[George] "Devil" Winston (an unusually vile specimen even by murder ballad standards) sets out to confront his woman Vinie [Stubblefield]. He finds her, kills her after an argument, is taken, and is hanged
Devil Winston [Laws I7] Complete text(s) *** A *** Devil From Mary Wheeler, Steamboatin' Days, pp. 105-109. From the singing of Uncle Joe Robinson. Devil lef' Nine Hundud, wringin' wet with sweat, "Goin' to hunt fo' Vinie, ef I don't I'm goin' to fall dead." Chorus Devil, oh Devil, what's that in yo' grip? "Piece uv Vinie's shoulder, an' I'm goin' to take a trip." Devil lef' Nine Hundud, wringin' wet with sweat, An' Devil killed po' Vinie, about a Duke cigarette.
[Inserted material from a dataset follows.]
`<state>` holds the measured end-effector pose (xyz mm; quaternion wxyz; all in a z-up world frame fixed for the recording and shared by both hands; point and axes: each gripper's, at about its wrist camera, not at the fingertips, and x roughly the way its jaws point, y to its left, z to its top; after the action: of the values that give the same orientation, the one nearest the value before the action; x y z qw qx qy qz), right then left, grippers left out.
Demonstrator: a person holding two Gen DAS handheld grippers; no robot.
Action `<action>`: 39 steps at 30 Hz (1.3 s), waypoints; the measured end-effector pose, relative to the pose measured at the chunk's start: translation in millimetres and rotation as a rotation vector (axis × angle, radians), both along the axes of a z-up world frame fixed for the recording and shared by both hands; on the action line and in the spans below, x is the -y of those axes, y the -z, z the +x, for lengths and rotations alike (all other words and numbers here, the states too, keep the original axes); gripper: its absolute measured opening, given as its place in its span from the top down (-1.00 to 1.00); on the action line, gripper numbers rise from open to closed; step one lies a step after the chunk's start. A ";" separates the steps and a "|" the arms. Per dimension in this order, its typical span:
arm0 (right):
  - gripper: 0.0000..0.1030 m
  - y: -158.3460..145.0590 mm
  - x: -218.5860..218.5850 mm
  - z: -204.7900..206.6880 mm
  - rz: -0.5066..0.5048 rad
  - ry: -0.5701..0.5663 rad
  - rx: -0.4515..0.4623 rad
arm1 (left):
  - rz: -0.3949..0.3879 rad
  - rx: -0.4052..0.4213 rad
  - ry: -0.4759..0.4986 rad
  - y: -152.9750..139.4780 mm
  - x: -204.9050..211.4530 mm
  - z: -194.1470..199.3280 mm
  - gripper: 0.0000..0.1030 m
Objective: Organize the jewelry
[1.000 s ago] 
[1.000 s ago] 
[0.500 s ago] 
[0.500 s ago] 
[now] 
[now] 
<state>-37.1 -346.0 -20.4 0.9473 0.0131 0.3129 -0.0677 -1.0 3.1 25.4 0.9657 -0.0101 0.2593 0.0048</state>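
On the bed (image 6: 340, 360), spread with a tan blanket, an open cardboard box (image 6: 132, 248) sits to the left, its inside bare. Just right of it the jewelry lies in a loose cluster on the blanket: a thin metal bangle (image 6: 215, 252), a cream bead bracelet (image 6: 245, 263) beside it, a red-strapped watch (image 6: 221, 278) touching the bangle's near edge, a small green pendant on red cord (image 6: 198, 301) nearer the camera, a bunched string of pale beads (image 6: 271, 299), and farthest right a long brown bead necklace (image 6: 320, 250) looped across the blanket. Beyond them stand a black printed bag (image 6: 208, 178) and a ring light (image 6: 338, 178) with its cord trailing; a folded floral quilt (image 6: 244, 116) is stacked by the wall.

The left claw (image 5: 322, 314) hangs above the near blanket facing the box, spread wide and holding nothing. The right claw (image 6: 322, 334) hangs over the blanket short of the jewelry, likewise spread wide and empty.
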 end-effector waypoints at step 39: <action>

Devil lef' Nine Hundud, the boys heered him say, "I'm goin' to Biederman's Alley, to kill Vinie dead." "Devil, oh Devil, see what you have done, You have killed Vinie an' now you got to be hung." When Devil walked on the gallus, he nevah said a word, "Now you've killed Vinie, you got to leave this worl'."
Wheeler does not give dates for the life of George "Devil" Winston, but notes that he "began life as a cabin boy on the Mississippi. He was later an Ohio River rouster... His career of reckless lawlessness culminated when he was thirty-two years old, in the vicious murder of Vinie Stubblefield, his sweetheart.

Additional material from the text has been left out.